Let's just kind of start big.
Thinking about how the arts have played a role in finding meaning and perspective during this absurd time in our nation and our world over the last 14 months. Professor Soriano, how about we begin with you? Thank you.
Thank you for that introduction. Thank you Veritaas Forum for this
opportunity and for the students who organized this event. I'm always so impressed by our students at Wake Forest University, their vision, their focus even during a pandemic.
I feel like I have
to start this question by giving everyone a little bit of some background about the impact that the pandemic has had on the arts and the creative industry. So if I may, I may just start there, again sort of zooming out and then zooming back in. And I'll just speak sort of regionally about arts impacts.
I gathered some data from the Americans for the Arts and some of this content
also comes from the Brookings Institute. But the economic impact of the arts and cultural sector to our region has been so significant as it has been across the world. Prior to the shutdown, a little over a year ago, though, the arts and cultural sector impacted our community in myriad ways, including just imagine pre-pandemic, if you will, 800,000 art experiences annually just in Winston-Salem.
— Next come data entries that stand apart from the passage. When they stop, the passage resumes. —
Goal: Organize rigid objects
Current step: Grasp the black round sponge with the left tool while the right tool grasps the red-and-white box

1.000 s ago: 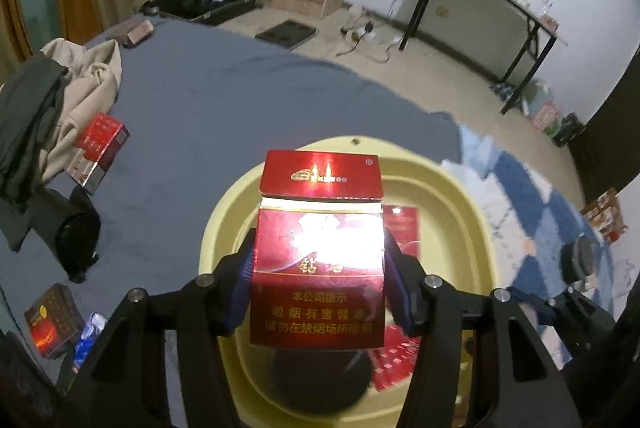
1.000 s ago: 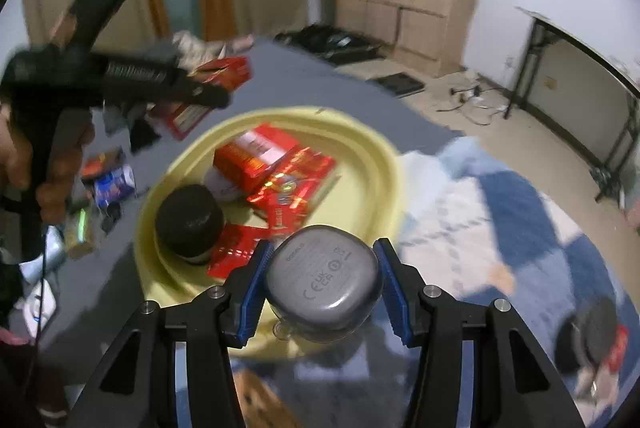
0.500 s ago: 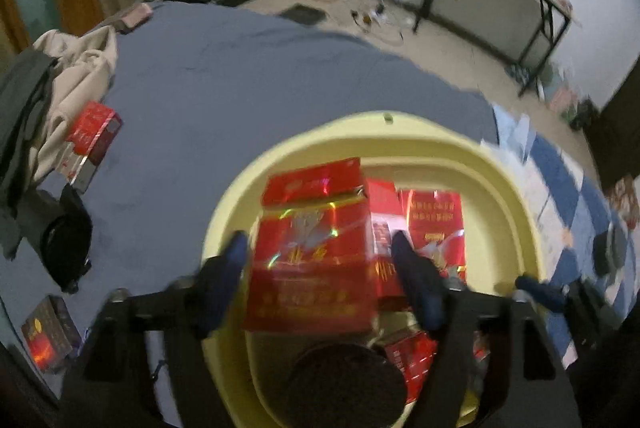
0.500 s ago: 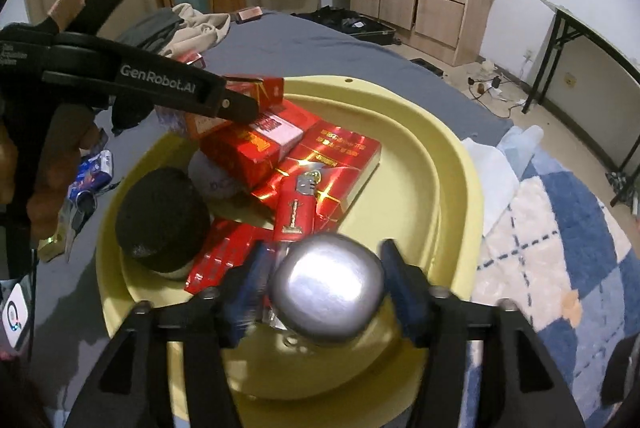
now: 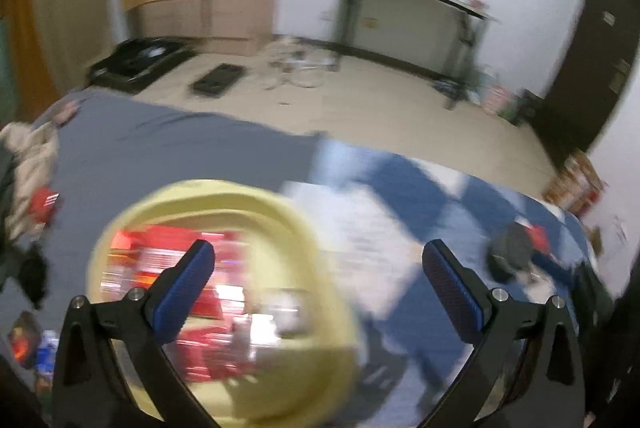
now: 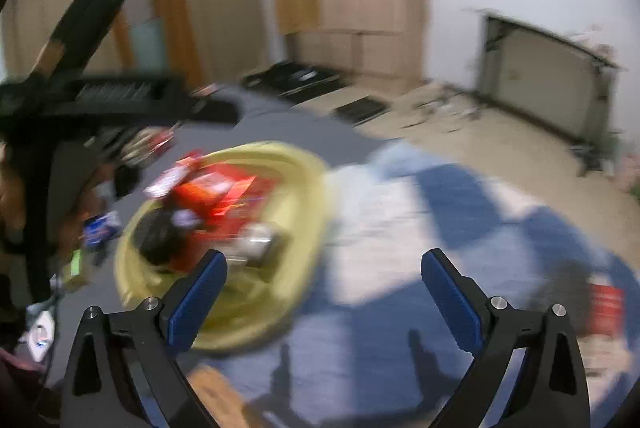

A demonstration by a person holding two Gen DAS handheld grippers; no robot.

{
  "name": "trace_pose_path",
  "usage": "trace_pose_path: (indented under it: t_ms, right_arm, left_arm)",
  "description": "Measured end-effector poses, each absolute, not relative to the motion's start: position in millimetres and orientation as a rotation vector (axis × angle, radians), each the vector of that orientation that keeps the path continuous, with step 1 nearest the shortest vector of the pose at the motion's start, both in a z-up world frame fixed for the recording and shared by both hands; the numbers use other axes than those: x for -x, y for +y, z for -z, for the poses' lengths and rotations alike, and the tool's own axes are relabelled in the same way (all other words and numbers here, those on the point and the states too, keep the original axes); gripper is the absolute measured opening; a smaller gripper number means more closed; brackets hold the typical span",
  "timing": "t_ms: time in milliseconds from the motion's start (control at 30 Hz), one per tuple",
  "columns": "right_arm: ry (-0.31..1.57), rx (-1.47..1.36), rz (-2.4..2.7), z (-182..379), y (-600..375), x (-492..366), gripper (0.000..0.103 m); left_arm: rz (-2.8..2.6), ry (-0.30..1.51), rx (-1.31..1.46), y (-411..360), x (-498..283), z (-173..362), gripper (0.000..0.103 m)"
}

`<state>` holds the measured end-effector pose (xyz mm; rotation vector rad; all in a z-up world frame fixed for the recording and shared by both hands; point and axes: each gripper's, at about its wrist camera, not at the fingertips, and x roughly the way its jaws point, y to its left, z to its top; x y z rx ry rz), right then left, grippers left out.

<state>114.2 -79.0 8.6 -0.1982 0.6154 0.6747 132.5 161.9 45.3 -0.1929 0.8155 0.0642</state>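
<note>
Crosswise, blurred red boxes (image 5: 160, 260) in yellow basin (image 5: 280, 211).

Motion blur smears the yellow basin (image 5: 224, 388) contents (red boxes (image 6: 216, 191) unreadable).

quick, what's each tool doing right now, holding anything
Left tool: open, nothing between its fingers; jaws have just been opening.
Right tool: open, empty; jaws have just been opening.
</note>
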Motion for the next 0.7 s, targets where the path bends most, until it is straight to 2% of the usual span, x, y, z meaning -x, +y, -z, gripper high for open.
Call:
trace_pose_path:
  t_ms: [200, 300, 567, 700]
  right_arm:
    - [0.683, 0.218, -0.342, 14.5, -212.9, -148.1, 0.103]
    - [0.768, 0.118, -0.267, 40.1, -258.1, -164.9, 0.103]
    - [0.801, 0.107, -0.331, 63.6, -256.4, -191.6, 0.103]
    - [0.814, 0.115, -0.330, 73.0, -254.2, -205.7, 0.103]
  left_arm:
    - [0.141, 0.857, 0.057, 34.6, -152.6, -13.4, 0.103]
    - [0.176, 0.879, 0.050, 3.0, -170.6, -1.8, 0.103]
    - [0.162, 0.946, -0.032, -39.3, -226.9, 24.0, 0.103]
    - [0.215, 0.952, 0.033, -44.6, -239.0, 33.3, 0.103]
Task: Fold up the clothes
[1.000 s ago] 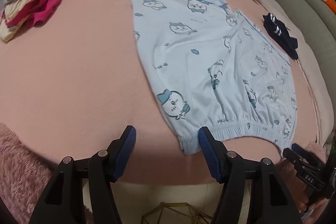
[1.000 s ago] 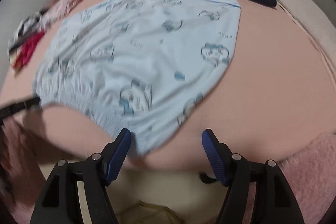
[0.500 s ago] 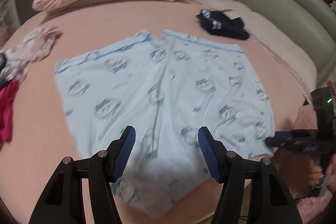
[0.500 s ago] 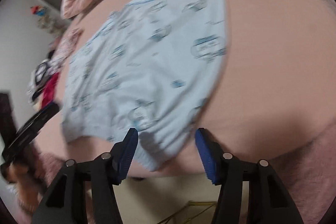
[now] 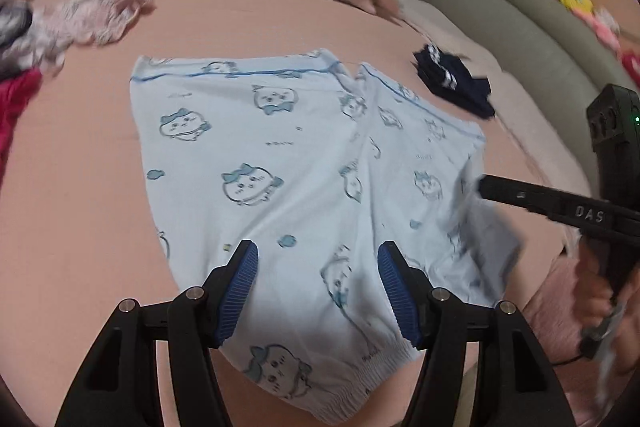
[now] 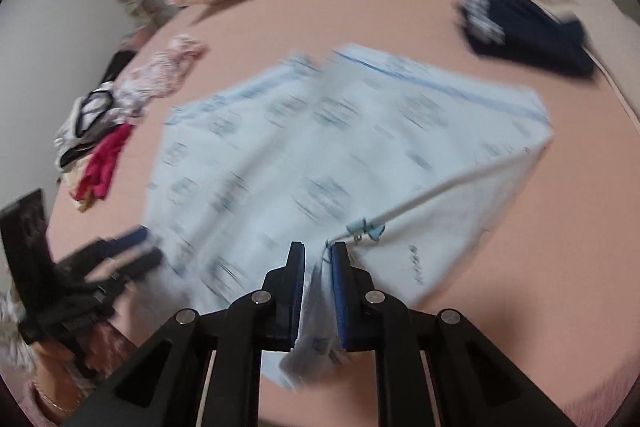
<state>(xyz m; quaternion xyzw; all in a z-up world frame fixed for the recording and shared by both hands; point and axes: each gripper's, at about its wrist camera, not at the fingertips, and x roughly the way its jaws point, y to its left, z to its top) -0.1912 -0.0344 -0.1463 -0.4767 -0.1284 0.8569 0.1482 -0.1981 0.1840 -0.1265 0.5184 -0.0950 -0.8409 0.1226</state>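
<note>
Since a second ago the right tool (image 6: 318, 291) has gone from standing wide beside the waistband corner to jaws just closed, now clamped on the near right edge of the pale blue printed shorts (image 5: 304, 163); cloth shows pinched between the blue pads, and that corner is lifted off the bed (image 5: 80, 187), a taut fold running out toward the far right hem. The left tool (image 5: 318, 291), which earlier sat off the waistband's left corner, now hovers over the middle of the waistband, jaws apart, fabric lying below and between them; contact cannot be told. The shorts lie spread flat on the pink bed, leg openings at the far side. A dark folded garment (image 5: 454, 85) sits well apart to the far right; a heap of mixed clothes (image 6: 100, 123) lies left.
</note>
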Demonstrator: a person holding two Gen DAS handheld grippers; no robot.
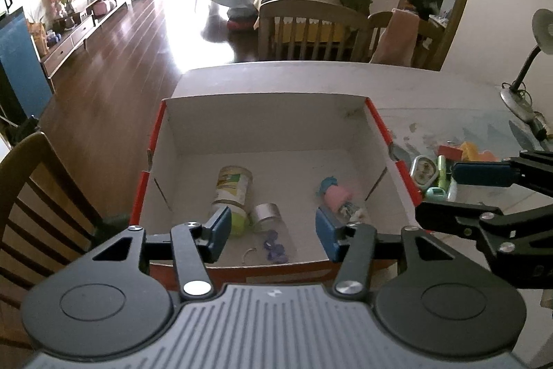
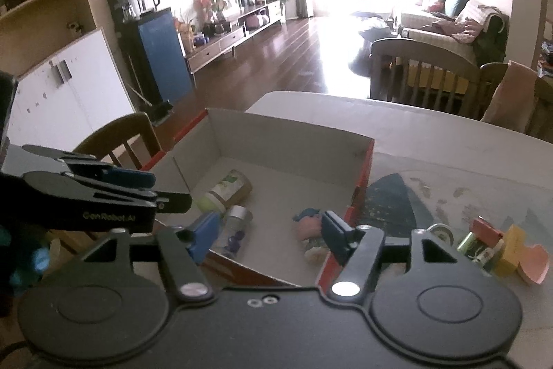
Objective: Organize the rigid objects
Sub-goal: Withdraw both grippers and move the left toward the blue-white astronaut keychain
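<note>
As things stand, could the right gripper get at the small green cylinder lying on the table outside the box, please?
Probably yes. The right gripper is open and holds nothing, and the green cylinder lies uncovered on the table, right of the box, though other small items crowd it.

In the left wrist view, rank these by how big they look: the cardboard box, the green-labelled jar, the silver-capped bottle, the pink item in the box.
1. cardboard box
2. green-labelled jar
3 and 4. silver-capped bottle and pink item: they look alike in size, and the gripper fingers partly hide both, so I won't rank them.
</note>
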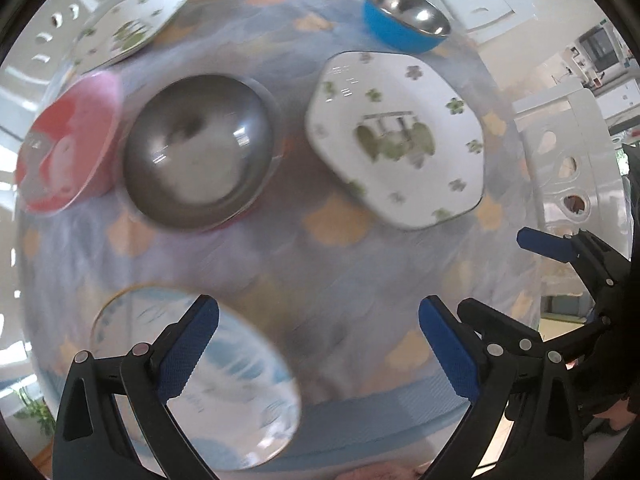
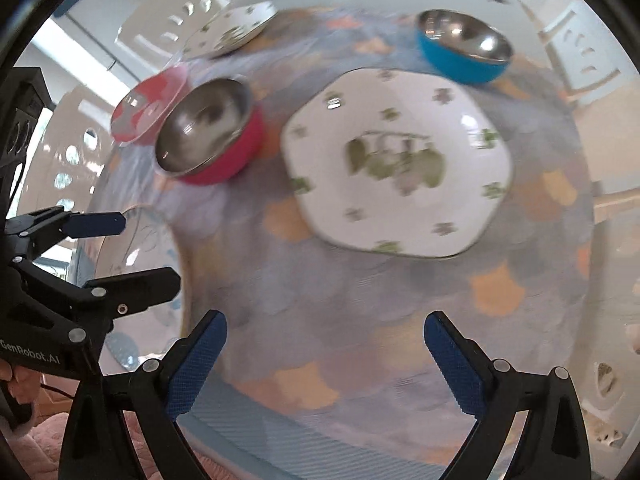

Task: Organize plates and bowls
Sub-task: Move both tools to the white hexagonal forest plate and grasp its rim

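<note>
A white square plate with a green print (image 1: 400,140) (image 2: 400,164) lies in the middle of the round table. Behind it stands a blue bowl with a steel inside (image 1: 404,16) (image 2: 464,48). Left of the plate is a pink steel-lined bowl (image 1: 200,156) (image 2: 212,136), touching a pink plate (image 1: 64,148) (image 2: 148,108). A second white printed plate (image 1: 132,24) (image 2: 236,28) lies at the far left. A round blue-patterned plate (image 1: 224,380) (image 2: 160,236) lies at the near edge, under my left gripper (image 1: 320,344) (image 2: 148,250), which is open and empty. My right gripper (image 2: 326,344) (image 1: 520,276) hovers open over bare cloth.
The table (image 1: 340,280) (image 2: 340,292) wears a pale blue cloth with orange patches. White chairs with cut-out backs (image 1: 568,152) (image 2: 172,24) ring it. A hand (image 2: 16,376) holds the left gripper's handle. Both views are blurred by motion.
</note>
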`<state>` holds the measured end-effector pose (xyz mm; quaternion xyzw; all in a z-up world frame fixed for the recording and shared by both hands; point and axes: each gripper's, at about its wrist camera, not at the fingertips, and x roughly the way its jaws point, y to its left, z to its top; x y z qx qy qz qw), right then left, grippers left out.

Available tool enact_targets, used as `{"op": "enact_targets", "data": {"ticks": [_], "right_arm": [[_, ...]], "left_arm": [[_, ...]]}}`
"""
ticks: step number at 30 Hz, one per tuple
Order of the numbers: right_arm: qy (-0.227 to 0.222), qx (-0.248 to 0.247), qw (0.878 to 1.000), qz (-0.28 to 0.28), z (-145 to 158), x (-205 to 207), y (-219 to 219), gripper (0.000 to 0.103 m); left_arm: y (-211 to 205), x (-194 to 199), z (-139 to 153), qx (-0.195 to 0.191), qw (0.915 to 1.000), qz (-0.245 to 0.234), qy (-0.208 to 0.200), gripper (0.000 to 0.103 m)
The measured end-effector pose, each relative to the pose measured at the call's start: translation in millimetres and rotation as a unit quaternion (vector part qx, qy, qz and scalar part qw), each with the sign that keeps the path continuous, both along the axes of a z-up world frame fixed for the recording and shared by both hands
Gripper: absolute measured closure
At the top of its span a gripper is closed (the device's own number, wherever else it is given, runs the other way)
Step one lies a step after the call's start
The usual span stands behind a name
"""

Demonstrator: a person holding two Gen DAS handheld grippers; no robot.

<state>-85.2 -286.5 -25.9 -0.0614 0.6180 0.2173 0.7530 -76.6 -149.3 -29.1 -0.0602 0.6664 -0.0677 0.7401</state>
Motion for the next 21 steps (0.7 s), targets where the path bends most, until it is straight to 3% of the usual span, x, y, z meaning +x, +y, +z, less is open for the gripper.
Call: {"op": "enact_targets", "data": {"ticks": [10,13,17,21], "right_arm": [[-0.018,-0.002,0.998,-0.054,-10,41,-64,0.005],[-0.028,0.044,0.993,-0.102,-15,50,-80,0.005],[-0.010,0.113,0.977,-0.181,-34,62,-97,0.005],[-0.045,0.107,0.974,-0.195,-38,69,-92,0.005]], "left_arm": [[-26,39,-29,0.006,0.9992,0.039,0.009,0.004],[-26,44,-41,0.020,0.9982,0.053,0.021,0.004],[-28,50,-53,0.012,0.9975,0.066,0.024,0.005],[-30,58,-62,0.018,0.9976,0.063,0.026,0.009]]}}
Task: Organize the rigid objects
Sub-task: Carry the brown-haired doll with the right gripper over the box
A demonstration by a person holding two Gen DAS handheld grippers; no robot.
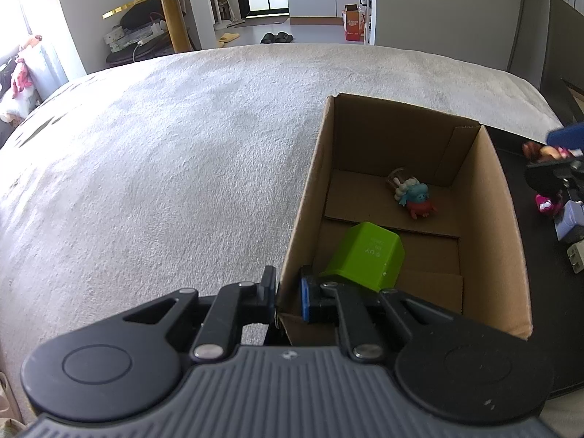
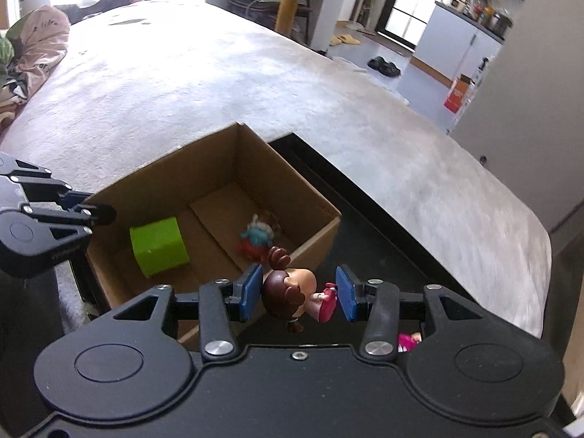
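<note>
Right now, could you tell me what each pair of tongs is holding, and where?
Left tongs: cardboard box, by its near wall. Right tongs: brown-haired figurine, across head and feet.

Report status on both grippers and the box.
Left gripper clamped on cardboard box wall. Right gripper holding brown-haired figurine. Green block, blue-red toy inside. Path clear.

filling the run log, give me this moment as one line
left tongs: shut on cardboard box wall | right tongs: shut on brown-haired figurine, near box rim | in box: green block, blue-red toy
</note>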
Arts enrichment in our public schools in Winston-Salem and Forsyth County, 31,000
students reached. Financially, a 156, almost 157 million dollar impact in Forsyth County, which includes almost 5600 equivalent full-time jobs. So that's pre-pandemic.
And then if you look
at losses that have happened, again, these are estimates but are staggering if you hear these numbers, 300 million in lost sales since our shuttered arts nonprofits have been unable to work. One billion in total economic impact from these shuttered nonprofits and then three and a half billion in lost revenue in North Carolina's creative economy. So those numbers aren't just for this sort of small select group of people who like to call themselves artists.
This is our entire
region. This is all of us. A lot of times when we think about what it means to thrive in a society, I don't know a world that thrives without art in it.
And so I, more than anything, I think this
perspective of where we go from here is critical and how we put the arts in their due place of prominence has to be how we move towards thriving from this point forward. I'll have some more things to say but I'll stop there for now. Professor Hagee.
Well, certainly during this crisis of
the pandemic, we, I think the thing we've lost the most and this is not just arts. This is the world, has lost personal connections. I think those, the ability to touch someone, the ability to get together and have meaningful discussion, the ability to simply even see others from time to time has been a huge loss.
It's driven many of us into depressions, I would think. But the art
are what have helped many of us during this time, thankfully. Sadly, they weren't live arts which are far more impactful to all of us but recorded versions, videos, the music that we have, the performances that have been able to be produced online, all of these, all of the various ways in which we can access art have helped us overcome this lack of personal connection.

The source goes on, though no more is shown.